All my recent posts have been about music, but here I am taking a break.
There is an burgeoning crisis coming as a result of COVID and it will be just as painful and damaging. There is a mental health crisis as we begin to emerge from the global crisis. I really don’t think we will all survive this.
Here is an article that backs this up from the Mayo Clinic.
I am not writing this because I have a feeling about what will happen, this has happened to me. I am a casualty and there is no end in sight. This is a really tough road.
I have written about mental health in the past and it seems to help some people. For me, I have been going through moderate to severe anxiety since late June. It is certainly related to COVID because I have been really healthy for seven years. Now this is a big struggle and it is one I do with no discernable community. How is that possible? How does no one care?
Don’t get me wrong, I am fortunate to have a therapist and now a great resident psychiatrist. But the healing process is really slow – it always is.

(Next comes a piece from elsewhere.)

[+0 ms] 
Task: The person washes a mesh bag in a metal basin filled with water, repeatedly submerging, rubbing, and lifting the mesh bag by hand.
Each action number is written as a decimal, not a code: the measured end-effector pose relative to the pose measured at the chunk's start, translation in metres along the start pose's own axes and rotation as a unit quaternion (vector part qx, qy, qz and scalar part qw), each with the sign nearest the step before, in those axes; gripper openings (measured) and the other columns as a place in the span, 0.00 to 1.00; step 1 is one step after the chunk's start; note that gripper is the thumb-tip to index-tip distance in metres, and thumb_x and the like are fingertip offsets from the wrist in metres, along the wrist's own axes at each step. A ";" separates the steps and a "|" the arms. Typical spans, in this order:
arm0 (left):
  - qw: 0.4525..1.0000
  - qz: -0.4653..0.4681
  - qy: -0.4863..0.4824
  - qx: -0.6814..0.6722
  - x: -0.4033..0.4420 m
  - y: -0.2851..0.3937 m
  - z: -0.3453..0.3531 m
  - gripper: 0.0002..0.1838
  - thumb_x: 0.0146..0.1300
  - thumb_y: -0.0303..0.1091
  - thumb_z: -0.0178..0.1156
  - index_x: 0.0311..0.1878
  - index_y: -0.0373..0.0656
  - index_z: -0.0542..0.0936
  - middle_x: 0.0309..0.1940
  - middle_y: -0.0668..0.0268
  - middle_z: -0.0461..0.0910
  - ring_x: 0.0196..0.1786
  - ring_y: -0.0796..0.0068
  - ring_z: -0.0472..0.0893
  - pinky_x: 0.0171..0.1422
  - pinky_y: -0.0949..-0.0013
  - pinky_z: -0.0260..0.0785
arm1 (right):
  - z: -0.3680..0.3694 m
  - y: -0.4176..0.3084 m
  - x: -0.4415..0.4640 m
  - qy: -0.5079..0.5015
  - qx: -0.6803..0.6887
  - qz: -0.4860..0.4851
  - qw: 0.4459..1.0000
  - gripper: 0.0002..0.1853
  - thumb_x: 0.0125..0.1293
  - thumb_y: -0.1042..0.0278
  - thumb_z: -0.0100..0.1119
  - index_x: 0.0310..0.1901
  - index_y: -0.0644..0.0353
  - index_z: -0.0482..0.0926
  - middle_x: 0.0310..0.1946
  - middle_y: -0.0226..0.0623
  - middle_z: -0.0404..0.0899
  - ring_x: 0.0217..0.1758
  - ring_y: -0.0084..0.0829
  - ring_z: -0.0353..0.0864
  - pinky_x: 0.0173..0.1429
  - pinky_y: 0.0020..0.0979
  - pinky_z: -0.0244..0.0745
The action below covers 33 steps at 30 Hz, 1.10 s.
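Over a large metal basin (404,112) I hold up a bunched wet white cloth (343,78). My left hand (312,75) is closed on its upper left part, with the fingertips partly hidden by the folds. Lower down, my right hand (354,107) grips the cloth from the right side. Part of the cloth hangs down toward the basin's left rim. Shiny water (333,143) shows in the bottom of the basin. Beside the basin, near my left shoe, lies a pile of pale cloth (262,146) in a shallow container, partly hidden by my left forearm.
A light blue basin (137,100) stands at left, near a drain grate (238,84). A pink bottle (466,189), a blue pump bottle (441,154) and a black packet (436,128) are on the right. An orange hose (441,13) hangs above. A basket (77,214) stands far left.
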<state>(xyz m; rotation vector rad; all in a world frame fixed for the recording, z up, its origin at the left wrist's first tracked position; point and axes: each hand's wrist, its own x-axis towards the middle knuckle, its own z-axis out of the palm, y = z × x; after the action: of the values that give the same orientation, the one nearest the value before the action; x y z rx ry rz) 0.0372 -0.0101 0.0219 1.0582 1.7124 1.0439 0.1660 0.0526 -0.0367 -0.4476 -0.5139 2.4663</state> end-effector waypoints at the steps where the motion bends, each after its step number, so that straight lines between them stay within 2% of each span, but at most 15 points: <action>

Before the pandemic, I met up with one of my climbing buddies. He came to one of our fundraisers and I thought that was great. He looked gaunt and worried, but it was a big night and I didn’t pick up the signs. A few months later he committed suicide and I still wonder if I had really reached out to him I could have helped out in his desperate situation. People really can help people.
The big thing about mental health is that it is a silent killer. People love to send you caring notes on Facebook when you are sick with something they understand. When it comes to mental health, people are cruel. They want to distance themselves from the affliction as if they can actually can catch it. They won’t write you a nice note on Facebook. You are so on your own.
There are so few cases where I have talked about periods like this and have received a sympathetic response. This is really sad.
What is most important is for everyone to realize that there are now a lot of people suffering, most without the great support I have. They probably also don’t have a community of support – like me, because people are more scared about mental health than anything else. I have to say now, I have absolutely no sympathy for your discomfort. Try to take on a larger role. Try to see outside yourself.
I talked to my psychiatrist last week and she said the next pandemic will be a mental health one. Just like the first one, we are so unprepared for this. The victims are invisible, but they are right in front of you are they are suffering in noble silence.
Anxiety and depression are understandable reactions to a global pandemic. Those with anxiety as a predisposition are even more at risk of falling under this emotional wave. I have no idea how much longer this anxiety will go on, but I have to bear it. It would be so much easier if I knew anyone apart from my therapists and partner actually cared. We really suffer in total uncaring silence.
If you read this and you are in this situation you need to start busting down doors to get help. Don’t listen to GPs who say you’ll get over all this – fire them and move on (I did). Reach out any way you can and get help. Anxiety and depression are treatable, but it can be so much of an easier road if you have a community. Try to make your friends and family know that you are going through a rough time. If they don’t listen, you don’t need them. There are lots of people like you, but we really can’t stay silent. We deserve better than that.
I write with a certain amount of anger here. I am tired of people who just want comfort. I really hope, once I recover that I will never again be one of those people.